It’s official. Florida is the nation’s third-largest state with 19.7 million people. It surpassed New York this month by adding an average of 803 new residents every day as opposed to New York’s 140.
Contrary to the stereotype, sun-seeking seniors aren’t the main drivers of Florida’s population growth. James Johnson, a business professor at the University of North Carolina, told the AP that Florida’s powerful economic engine is driving its growth: “I think it’s going to be for the 21st century what California or New York was for the 20th century.”
As the James Madison Institute reports, Florida’s growth is built on a consensus that taxes, spending, and regulation should be restrained. Its budget is half the size of New York State’s, it lacks a state income tax, and it is much easier to start and run a business there than in many northeastern states.

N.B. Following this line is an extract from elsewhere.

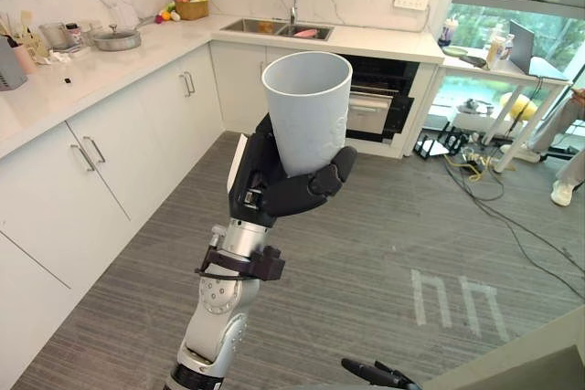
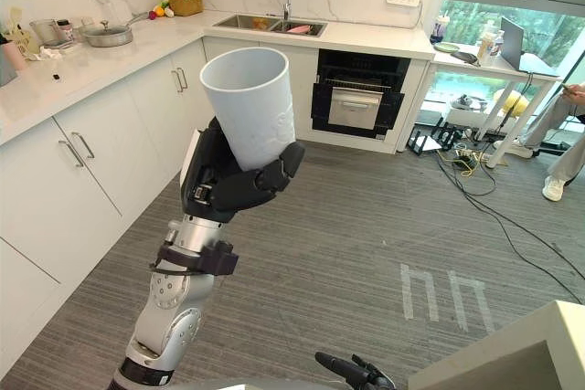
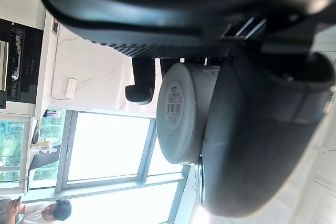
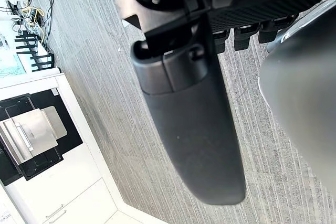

As a result, Florida has experienced solid job growth (the third-highest in the nation for private-sector employment). Its workforce is better prepared than that of many states. Education Week’s annual rating of state schools gave Florida its No. 6 ranking, earning top grades for standards, accountability, early childhood education, and career preparation.
“Florida is an example of what can happen when the private sector, local governments, the legislature, and the governor all work together to promote a climate that fosters innovation and job creation,” says Bob McClure, president of the James Madison Institute.
Meanwhile, back in New York State, Governor Andrew Cuomo took time this week to announce his state will ban fracking, which would have represented a potential bonanza for the state’s depressed upstate counties. Some states want to live and some states seemed determined to wither.